At the eastern tip of Ile de la Cite, just behind Notre Dame Cathedral, the overlooked Paris Deportation Memorial honors some 200,000 of France’s victims from World War II. This memorial is not for the soldiers, however, but other casualties of that war. It honors the men, women and children who were arrested, rounded up like cattle, and sent out of Paris to Nazi death camps.
France’s role in WWII was a complicated one. What follows is undoubtedly an over-simplification. My goal is not to bore you with too many details, but provide some basic background information.
In 1939, France had invaded Germany, but by May/June of 1940, Germany had defeated France and its Benelux neighbors (Belgium, Netherlands, Luxembourg). To make matters worse, Italy had also invaded France from the south. The French had little choice but to seek peace.
Hitler carried a grudge over the way WWI had ended so poorly for Germany. If the French wanted peace, it would be only on his terms. He wanted to have an armistice (truce) signing with the French in the same exact place where his country conceded defeat to the Allies at the end of WWI. Needless to say, he wasn’t feeling particularly generous toward the French. One witness on that day reportedly said of Hitler, “I have seen that face many times at the great moments of his life. But today! It is afire with scorn, anger, hate, revenge, triumph.”
Among the terms of the Armistice of 1940: the Germans would occupy almost two-thirds of France (at France’s expense). Any German national who had sought asylum in France would be turned over for deportation to a concentration camp. And no French soldiers who were prisoners of war would be released under the armistice. As a result, one million of them spent the next five years in German POW camps.
Beginning in 1942, Jews in France faced deportation. Tragically, the French police actually aided in the effort to take these families out of their homes and turn them over to Nazi authorities. (Hard to imagine? I highly recommend a novel set in Paris during this time period: Sarah’s Key by Tatiana de Rosnay.)
In all, around 200,000 people were deported from France and sent to 15 different Nazi death camps. I learned that the term “death camp” covers different places: concentration camps, special camps of the SS, killing centers, internment camps, regroupment camps for deportation, retaliation camps for prisoners of war, etc.
I also learned that it wasn’t just Jews who were deported – of the 200,000 roughly 76,000 were Jews. Sadly, 11,000 of those were children. Each prisoner sent to a death camp wore a blue and white striped uniform with a special insignia – a colored triangle patch – to indicate his offense. Political prisoners wore a red triangle, Gypsies brown, homosexuals pink, Jehovah’s Witnesses purple, and criminals green. Jews were additionally identified by a yellow triangle, sometimes combined with another one.
Built in the location of a former morgue, the Paris Deportation Memorial is, fittingly, underground.
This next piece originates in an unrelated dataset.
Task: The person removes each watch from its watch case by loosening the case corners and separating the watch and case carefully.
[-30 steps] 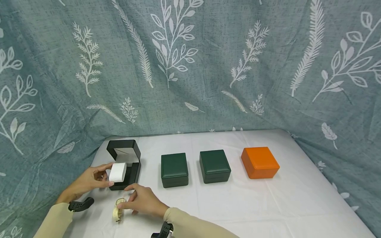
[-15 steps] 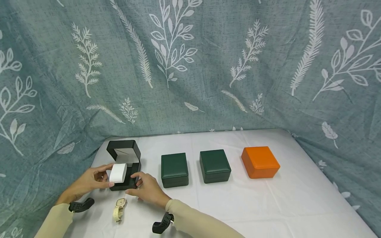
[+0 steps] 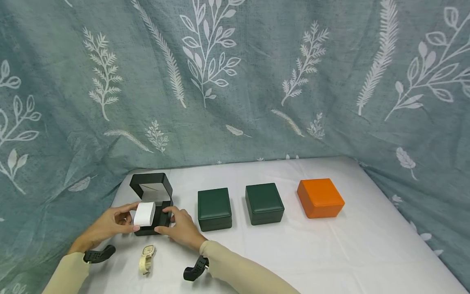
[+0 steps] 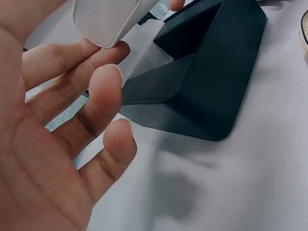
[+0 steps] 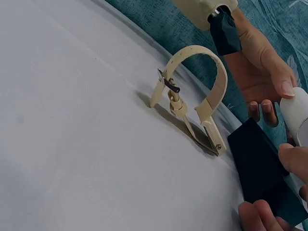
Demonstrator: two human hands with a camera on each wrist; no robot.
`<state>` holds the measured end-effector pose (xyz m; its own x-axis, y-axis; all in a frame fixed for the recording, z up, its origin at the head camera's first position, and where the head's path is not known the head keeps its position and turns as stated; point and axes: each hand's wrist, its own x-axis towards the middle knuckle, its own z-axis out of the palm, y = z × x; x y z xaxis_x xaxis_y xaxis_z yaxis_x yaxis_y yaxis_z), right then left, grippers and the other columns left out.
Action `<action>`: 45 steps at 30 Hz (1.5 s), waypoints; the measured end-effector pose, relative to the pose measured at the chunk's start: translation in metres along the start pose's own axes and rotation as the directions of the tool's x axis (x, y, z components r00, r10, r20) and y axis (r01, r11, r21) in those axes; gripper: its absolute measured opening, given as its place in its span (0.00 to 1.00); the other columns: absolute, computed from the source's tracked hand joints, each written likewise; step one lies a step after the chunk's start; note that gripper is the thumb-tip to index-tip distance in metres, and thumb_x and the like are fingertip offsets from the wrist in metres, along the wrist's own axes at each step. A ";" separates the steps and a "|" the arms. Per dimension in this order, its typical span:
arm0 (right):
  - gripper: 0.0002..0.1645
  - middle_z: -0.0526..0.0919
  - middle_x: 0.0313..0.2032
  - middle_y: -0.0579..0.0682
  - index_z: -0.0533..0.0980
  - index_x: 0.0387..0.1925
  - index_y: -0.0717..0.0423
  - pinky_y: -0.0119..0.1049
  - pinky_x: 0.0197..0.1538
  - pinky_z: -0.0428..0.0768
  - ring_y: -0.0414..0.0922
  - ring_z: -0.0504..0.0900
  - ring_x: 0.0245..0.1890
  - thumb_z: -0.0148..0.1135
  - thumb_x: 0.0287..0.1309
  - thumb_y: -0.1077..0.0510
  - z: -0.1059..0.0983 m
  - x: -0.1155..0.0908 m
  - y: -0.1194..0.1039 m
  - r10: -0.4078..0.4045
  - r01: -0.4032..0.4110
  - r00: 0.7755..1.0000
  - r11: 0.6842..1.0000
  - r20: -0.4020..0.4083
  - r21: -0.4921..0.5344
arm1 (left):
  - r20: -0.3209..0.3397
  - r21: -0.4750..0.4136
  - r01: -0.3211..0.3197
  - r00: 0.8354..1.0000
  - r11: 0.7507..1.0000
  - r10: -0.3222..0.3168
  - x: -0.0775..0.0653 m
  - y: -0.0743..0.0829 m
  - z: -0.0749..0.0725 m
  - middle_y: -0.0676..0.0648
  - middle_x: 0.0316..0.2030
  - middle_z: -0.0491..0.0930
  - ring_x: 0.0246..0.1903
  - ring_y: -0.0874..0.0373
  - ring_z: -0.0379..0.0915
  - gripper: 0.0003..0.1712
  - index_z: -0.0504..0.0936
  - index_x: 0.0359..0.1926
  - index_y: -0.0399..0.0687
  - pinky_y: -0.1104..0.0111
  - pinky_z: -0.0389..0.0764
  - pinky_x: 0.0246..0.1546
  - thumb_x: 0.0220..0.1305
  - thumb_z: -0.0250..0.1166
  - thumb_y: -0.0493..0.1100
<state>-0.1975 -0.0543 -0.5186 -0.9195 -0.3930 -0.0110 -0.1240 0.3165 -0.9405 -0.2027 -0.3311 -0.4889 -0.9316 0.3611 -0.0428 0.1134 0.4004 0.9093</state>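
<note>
My left hand [image 3: 108, 225] pinches a white watch cushion [image 3: 145, 214] between thumb and fingers, held over the left part of an open black watch box [image 3: 150, 179]. The box lid stands up at the back and shows a pale lining. My right hand [image 3: 183, 229] grips the front right of the box, thumb at the front edge and fingers at the right side. In the left wrist view the cushion [image 4: 108, 19] is apart from the dark box [image 4: 216, 91]. A cream-strapped wristwatch [image 3: 147, 259] lies in front of the box, its strap [image 5: 211, 57] buckled in a loop.
Two closed green boxes [image 3: 214, 208] [image 3: 264, 203] stand to the right of the black box. Farther right is a closed orange box [image 3: 320, 197]. A patterned teal curtain [image 3: 235, 81] hangs behind the white tablecloth [image 3: 279, 253].
My right hand has let go of the wristwatch, moved up to the black box and taken hold of its front right. The left hand still holds the cushion in place.
</note>
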 end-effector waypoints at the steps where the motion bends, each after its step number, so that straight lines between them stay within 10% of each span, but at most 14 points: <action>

I found it cold, impersonal, cramped, and dark. Which is exactly as it should be, given what it represents. Quite the contrast after strolling past Notre Dame Cathedral and taking in views of the Seine River.
Approaching the memorial from the outside, you can’t help but notice that the lettering declaring its purpose is crude and harsh, all straight lines. It almost looks as if the detainees had carved the letters and numbers into the stone themselves.
Entering through a narrow stone walkway that leads down below the ground, you approach one of the memorial’s few open spaces.
Overall, the memorial is shaped like the prow of a ship. Gazing out at the Seine River through the barred window, you can easily feel like a prisoner. Just imagine having to leave all that you know behind for such a grim future.
The Paris Deportation Memorial
From the open area shown above, you pass through a narrow, almost claustrophobia-inducing passage to explore the inner, underground areas of the memorial.
A plaque on the floor of the underground chamber bears the inscription: “They descended into the mouth of the earth and they did not return.”
Inside the memorial crypt lies the Tomb of the Unknown Deportee. The remains placed in the tomb are those of an individual who died in the Neustadt concentration camp. Pebbles line a long corridor known as the Hall of Remembrance to represent the Jewish tradition of placing a stone on the grave of a loved one.
One area had a concrete wall with fifteen triangular niches cut into it. Each triangle bore the name of a death camp to which French citizens had been deported.
Each triangle contains soil and the ashes of the victims from the corresponding camp. Elsewhere, a map of France showed the total number of people deported from each region:
I have often written about places that are not enjoyable to see, but that I feel should be seen, such as the 9/11 Museum & Memorial in New York City. As a history geek, I have a keen appreciation for the adage “Those who fail to study history are doomed to repeat it.” I encourage you, if you are in Paris, to take an hour or so to visit this stunning memorial.